Italy and the United States advanced from the same second-round group, but had not played each other yet. Italy defeated each of the three other teams. Austria had a decisive 12–4 win against the United States, but fell to Hungary on touches received 53–63 after the individual bouts were 8–8. Hungary in turn lost to the United States, 9–7, creating a three-way tie for second place. Austria had lost the fewest individual bouts and advanced.

Semifinal 2

Germany and Argentina advanced from the same second-round group, but had not played each other yet.
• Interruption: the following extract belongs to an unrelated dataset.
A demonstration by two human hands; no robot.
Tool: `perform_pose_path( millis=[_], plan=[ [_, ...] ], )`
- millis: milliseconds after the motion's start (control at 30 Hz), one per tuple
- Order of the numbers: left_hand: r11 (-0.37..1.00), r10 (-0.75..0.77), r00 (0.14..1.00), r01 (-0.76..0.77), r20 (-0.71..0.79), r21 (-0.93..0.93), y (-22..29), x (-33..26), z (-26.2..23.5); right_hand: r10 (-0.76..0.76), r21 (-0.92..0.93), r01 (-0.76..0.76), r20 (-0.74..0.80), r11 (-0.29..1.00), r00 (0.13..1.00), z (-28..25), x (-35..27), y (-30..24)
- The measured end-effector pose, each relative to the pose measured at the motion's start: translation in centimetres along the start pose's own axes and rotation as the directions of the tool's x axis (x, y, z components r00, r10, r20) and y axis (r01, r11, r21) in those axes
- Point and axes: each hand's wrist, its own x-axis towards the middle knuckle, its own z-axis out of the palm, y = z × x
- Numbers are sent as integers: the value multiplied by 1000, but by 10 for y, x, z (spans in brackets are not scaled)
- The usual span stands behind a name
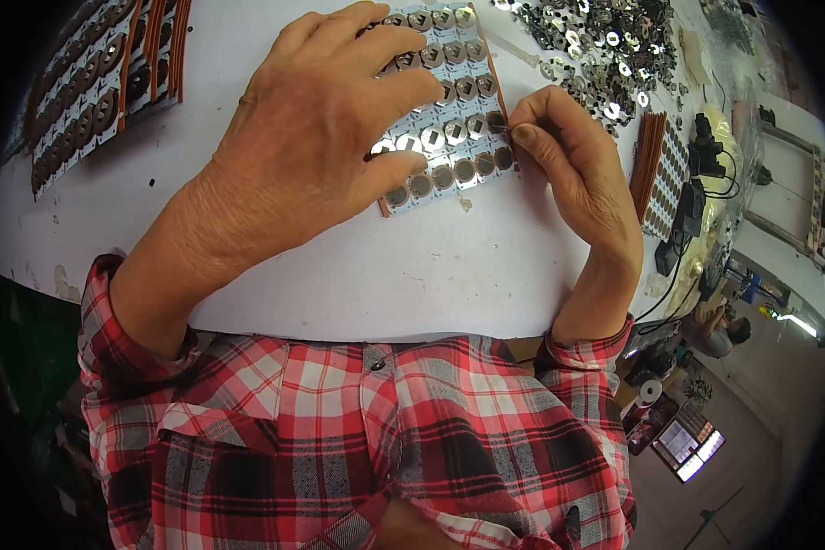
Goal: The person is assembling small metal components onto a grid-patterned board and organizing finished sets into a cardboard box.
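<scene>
One thin pale-blue panel (454,154) with round metal discs (465,170) lies on the white bench (385,284), left hand (312,119) spread over it, right hand (573,165) pinching a tiny metallic piece (502,128) at its right edge. Probably light, stiff; grip the rim.

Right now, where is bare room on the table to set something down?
Mostly bare: the table between the handled panel and plaid shirt; also between the leftmost panels and left hand. Crowded: upper right, with loose metal pieces.
</scene>
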Motion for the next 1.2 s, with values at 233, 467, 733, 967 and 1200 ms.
perform_pose_path(
  millis=[233,467,733,967,1200],
  plan=[
    [993,118,987,-119,-112,-6,-11,0,14,-34,-98,34,-4,995,999,2,-3,-3],
    [834,530,616,-504,-583,226,-51,17,63,-41,-28,40,-54,999,998,8,2,-1],
    [771,604,454,-542,-655,336,-63,21,76,-124,-109,114,-91,988,988,12,6,0],
    [762,623,458,-538,-634,360,-63,20,71,-291,-256,268,-53,929,955,12,7,2],
    [985,168,986,-167,16,-48,-2,1,9,-191,-81,178,-200,981,961,22,3,6]
  ],
)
France remained undefeated, beating each of the other three teams. Germany defeated Belgium and Argentina to advance as well, with Belgium finishing third in the group with a win over Argentina.

Final

In the first pairings, Italy beat Austria while France defeated Germany. In the second, France defeated Austria while Italy beat Germany. The third and final pairings of the round-robin became effectively a gold-medal final between Italy and France (both of whom were undefeated to that point) as well as a bronze-medal match featuring Germany and Austria. Italy reached 9 wins after 13 individual bouts, securing the gold medal while France took silver. Germany accumulated 9 wins in 14 bouts, earning bronze.